Stored items from a collection
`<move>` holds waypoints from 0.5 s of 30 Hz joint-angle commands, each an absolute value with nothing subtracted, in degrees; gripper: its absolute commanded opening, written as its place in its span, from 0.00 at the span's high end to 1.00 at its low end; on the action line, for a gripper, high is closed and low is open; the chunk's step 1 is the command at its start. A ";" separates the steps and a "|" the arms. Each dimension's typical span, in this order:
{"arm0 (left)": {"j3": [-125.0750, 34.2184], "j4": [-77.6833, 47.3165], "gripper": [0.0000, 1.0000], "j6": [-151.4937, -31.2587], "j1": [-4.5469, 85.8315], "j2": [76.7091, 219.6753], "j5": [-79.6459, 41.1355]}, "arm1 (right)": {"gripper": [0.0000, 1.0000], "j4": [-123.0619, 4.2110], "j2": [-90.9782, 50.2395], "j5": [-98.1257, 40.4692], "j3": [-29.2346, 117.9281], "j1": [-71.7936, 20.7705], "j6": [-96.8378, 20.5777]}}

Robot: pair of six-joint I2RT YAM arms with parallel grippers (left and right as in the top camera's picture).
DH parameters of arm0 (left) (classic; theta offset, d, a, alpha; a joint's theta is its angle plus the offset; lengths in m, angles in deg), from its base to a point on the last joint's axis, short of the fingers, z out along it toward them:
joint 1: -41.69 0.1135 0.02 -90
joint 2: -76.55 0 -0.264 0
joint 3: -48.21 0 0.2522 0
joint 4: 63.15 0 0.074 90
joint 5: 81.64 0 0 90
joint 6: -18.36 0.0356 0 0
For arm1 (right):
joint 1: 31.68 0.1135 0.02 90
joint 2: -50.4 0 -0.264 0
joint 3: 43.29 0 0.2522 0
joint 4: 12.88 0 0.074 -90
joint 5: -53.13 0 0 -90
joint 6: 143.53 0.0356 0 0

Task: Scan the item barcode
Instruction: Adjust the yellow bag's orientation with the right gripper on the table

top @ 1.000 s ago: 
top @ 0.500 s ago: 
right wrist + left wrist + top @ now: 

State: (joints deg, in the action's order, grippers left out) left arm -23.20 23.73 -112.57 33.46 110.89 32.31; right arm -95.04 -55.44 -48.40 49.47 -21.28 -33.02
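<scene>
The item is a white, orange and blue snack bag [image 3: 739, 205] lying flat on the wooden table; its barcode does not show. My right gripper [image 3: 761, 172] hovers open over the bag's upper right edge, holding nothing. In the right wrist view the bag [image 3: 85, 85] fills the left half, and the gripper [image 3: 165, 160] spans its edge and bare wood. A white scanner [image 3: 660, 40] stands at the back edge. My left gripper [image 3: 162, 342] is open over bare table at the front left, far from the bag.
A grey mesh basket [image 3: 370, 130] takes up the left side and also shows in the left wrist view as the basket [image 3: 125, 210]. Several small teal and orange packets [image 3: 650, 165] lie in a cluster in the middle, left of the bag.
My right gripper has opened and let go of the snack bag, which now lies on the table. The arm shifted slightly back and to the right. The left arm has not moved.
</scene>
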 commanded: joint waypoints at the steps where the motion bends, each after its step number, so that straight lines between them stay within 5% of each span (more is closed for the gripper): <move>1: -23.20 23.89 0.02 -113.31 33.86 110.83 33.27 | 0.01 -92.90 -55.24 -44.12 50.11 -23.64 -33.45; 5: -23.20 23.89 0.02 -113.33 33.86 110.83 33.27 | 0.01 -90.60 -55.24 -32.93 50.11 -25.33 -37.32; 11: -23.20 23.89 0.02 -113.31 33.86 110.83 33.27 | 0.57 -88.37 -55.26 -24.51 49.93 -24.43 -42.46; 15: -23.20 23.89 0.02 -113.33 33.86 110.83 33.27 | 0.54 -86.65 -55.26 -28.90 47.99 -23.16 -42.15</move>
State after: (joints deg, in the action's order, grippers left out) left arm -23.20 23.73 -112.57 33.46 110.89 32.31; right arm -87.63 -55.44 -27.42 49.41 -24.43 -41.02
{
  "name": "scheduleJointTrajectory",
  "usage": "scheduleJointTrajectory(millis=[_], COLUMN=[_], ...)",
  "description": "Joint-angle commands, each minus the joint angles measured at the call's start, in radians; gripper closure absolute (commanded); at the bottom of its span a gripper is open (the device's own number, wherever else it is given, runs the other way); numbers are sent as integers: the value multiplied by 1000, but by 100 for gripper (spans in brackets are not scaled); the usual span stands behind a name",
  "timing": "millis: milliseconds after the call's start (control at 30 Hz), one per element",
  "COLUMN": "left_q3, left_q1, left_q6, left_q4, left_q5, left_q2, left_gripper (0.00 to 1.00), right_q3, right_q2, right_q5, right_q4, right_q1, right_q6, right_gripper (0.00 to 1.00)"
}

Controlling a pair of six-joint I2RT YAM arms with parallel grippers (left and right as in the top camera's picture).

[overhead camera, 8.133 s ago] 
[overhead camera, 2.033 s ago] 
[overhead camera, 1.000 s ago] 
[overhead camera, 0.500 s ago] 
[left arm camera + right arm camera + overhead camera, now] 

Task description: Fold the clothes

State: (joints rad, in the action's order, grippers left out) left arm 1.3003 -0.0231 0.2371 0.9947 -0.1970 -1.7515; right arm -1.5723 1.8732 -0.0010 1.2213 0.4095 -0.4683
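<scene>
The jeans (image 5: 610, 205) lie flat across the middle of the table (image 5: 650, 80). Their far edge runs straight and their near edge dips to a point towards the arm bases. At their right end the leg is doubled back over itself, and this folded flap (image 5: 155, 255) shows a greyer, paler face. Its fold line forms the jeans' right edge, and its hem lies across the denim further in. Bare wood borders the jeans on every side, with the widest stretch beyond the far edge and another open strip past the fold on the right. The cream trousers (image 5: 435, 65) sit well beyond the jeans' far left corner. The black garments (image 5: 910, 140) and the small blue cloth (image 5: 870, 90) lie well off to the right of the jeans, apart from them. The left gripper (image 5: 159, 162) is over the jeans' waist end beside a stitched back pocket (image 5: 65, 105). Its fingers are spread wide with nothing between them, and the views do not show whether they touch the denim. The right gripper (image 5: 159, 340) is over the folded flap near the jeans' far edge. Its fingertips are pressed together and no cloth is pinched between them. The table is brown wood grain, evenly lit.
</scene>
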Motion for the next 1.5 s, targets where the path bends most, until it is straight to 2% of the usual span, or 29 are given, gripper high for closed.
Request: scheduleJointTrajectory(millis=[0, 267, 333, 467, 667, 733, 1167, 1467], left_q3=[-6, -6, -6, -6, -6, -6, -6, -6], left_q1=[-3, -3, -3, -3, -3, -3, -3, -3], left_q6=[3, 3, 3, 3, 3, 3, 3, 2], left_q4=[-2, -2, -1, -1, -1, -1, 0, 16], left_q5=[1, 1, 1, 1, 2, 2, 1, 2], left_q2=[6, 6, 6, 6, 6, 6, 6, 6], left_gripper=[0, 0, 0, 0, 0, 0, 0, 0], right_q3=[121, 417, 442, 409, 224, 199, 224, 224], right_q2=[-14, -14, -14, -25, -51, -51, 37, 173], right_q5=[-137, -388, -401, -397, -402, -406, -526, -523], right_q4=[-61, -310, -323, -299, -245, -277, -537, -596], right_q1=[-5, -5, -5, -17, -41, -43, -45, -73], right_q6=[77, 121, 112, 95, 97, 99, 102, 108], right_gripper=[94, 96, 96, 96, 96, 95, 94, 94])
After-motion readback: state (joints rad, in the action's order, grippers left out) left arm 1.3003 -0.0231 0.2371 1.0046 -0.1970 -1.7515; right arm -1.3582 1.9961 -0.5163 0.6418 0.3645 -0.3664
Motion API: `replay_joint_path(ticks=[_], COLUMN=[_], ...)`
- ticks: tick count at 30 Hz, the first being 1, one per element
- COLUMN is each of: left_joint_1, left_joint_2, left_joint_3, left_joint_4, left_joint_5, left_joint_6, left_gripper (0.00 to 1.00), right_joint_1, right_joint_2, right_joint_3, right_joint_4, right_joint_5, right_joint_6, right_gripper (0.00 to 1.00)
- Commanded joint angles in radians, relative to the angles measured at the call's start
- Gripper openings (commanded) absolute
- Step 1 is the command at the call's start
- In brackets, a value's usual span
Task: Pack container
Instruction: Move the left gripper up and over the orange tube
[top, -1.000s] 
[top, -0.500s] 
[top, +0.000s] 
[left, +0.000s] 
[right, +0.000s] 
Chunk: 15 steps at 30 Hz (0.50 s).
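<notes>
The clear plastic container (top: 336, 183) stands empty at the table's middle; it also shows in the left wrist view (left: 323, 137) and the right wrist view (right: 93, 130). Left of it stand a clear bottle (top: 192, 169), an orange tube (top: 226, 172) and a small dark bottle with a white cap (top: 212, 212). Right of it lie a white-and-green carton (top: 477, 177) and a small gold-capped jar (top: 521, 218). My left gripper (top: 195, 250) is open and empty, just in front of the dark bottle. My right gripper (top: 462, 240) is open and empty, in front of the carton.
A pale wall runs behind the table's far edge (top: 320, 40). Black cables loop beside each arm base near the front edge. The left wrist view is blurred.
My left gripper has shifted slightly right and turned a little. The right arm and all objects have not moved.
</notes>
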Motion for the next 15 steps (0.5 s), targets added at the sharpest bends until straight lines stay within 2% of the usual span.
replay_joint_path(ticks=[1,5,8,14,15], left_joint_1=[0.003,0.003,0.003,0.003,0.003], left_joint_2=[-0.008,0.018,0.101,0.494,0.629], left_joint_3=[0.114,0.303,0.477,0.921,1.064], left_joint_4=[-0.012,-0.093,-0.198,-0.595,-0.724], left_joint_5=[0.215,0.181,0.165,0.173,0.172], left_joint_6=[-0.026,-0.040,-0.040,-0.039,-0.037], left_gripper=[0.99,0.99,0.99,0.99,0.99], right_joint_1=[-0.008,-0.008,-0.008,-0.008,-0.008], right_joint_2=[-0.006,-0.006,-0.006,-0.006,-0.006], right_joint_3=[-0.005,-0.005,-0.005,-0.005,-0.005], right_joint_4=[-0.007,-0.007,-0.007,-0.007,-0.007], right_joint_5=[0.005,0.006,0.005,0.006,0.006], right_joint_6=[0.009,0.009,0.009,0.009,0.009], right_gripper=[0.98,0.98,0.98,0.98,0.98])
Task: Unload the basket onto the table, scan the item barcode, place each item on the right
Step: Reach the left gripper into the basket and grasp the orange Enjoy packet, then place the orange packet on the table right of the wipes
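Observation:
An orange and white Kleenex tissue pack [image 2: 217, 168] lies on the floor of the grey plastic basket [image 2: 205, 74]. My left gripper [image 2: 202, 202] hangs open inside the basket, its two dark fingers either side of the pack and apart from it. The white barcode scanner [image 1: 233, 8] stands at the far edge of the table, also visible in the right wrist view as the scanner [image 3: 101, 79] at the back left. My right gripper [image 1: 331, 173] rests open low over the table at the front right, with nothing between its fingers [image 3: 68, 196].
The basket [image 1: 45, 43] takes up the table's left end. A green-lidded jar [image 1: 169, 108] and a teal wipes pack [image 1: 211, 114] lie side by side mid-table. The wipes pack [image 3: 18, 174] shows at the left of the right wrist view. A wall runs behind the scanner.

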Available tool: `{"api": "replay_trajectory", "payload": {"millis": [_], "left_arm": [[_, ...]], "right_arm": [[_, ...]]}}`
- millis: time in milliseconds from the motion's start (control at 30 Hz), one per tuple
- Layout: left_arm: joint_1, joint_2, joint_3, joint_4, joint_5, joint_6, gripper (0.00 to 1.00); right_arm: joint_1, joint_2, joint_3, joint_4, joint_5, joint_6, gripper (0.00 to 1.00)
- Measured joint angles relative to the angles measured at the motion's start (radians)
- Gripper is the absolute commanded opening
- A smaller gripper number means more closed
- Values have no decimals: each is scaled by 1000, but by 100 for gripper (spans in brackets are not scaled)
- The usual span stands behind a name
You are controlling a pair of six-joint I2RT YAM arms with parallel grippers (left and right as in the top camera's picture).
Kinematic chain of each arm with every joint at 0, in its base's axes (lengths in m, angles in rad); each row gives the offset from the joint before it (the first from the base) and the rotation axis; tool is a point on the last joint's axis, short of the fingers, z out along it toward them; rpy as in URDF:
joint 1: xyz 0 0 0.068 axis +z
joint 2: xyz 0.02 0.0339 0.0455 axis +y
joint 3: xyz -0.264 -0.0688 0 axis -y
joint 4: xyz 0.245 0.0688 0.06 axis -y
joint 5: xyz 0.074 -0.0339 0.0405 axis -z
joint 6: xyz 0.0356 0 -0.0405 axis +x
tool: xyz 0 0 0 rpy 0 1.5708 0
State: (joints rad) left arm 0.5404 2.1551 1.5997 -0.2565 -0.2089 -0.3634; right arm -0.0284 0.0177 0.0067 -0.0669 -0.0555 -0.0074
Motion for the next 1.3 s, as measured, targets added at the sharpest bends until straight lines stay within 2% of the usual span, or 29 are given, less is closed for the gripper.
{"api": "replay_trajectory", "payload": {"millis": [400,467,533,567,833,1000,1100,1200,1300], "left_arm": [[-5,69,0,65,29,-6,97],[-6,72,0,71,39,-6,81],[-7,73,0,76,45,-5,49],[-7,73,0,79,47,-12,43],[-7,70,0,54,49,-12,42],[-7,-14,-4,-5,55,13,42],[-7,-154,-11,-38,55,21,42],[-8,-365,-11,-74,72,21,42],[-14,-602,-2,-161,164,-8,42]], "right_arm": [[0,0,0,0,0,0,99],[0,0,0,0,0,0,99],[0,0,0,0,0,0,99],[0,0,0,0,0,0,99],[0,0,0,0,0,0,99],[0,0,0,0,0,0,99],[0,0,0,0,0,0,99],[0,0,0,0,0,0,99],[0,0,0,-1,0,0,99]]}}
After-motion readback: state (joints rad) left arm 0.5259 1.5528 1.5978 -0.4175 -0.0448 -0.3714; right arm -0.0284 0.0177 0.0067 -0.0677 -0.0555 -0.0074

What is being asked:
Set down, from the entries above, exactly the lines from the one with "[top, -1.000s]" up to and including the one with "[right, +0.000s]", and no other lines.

Exercise solution:
[top, -1.000s] 
[top, -0.500s] 
[top, +0.000s] 
[left, +0.000s] 
[right, +0.000s] 

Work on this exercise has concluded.